• How to complete this task:
A stretch of the entries below is to be set down exactly, running from the line with "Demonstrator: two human" through the line with "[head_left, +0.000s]", both included, and no other line.

• Data listing:
___

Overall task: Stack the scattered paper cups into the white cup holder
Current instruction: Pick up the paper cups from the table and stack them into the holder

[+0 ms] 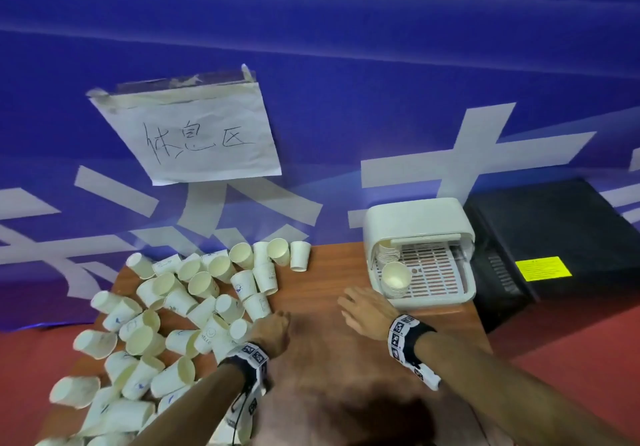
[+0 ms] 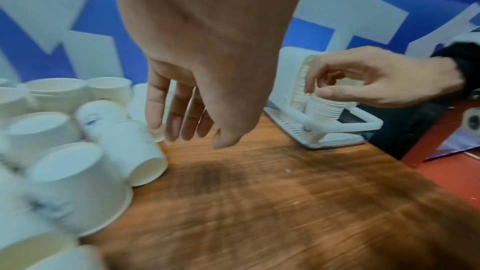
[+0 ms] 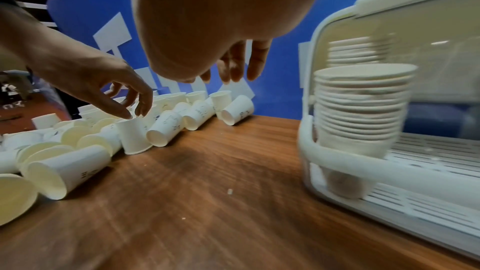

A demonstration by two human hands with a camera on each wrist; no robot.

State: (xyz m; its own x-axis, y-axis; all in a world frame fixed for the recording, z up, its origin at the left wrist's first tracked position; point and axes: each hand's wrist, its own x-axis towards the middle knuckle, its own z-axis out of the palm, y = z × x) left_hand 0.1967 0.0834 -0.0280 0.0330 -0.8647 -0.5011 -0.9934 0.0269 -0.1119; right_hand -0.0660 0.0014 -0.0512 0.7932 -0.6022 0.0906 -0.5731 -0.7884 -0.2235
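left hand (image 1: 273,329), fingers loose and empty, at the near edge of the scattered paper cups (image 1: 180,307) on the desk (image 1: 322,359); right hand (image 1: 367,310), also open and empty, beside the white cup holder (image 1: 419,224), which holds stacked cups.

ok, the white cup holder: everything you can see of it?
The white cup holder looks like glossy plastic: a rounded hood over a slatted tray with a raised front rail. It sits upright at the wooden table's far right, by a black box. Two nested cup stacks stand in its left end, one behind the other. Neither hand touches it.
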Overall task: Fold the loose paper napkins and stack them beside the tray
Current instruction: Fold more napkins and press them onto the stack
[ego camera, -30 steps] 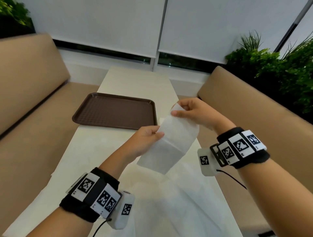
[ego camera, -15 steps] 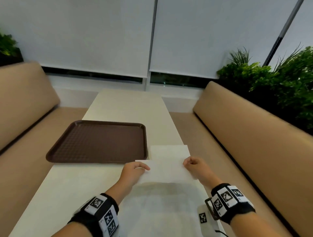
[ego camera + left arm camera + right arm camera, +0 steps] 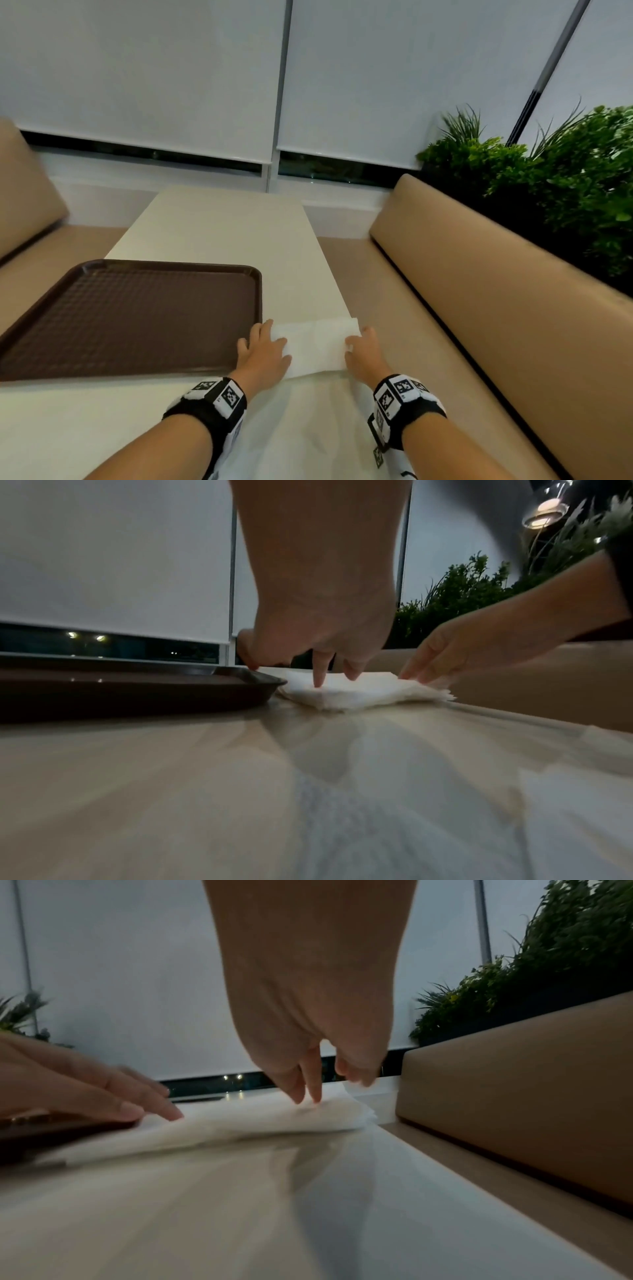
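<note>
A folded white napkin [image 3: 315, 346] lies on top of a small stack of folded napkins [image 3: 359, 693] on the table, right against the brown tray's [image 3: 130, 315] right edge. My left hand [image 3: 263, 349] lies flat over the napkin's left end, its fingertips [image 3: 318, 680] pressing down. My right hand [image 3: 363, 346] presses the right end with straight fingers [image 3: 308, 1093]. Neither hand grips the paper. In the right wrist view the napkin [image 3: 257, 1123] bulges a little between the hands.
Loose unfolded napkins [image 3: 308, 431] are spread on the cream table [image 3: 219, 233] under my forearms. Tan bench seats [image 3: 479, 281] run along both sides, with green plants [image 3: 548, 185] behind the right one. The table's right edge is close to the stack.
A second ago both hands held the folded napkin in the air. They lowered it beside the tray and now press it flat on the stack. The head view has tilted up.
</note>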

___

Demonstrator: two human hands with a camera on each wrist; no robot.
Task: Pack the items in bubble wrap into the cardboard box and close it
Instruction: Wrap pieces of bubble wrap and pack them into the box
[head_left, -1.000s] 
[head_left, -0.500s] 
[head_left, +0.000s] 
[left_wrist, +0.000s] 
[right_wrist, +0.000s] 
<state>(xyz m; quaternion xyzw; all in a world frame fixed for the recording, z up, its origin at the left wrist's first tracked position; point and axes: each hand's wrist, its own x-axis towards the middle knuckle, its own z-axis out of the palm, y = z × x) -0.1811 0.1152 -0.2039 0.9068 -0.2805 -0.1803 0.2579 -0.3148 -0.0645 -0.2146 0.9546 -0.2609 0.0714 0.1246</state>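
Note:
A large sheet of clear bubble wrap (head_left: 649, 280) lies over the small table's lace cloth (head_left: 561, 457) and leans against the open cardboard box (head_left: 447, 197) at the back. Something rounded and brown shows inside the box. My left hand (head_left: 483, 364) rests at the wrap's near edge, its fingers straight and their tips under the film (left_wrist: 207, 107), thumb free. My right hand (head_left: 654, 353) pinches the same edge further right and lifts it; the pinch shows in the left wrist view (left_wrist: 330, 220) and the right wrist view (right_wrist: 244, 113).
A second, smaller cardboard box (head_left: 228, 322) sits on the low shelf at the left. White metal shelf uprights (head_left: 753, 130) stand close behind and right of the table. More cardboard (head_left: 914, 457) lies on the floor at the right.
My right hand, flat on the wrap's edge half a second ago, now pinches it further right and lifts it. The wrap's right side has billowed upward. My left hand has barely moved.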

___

• Solution to this problem:
Demonstrator: two human hands with a camera on each wrist; no robot.
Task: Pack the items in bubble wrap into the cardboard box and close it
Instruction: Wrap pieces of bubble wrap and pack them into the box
[head_left, -1.000s] 
[head_left, -0.500s] 
[head_left, +0.000s] 

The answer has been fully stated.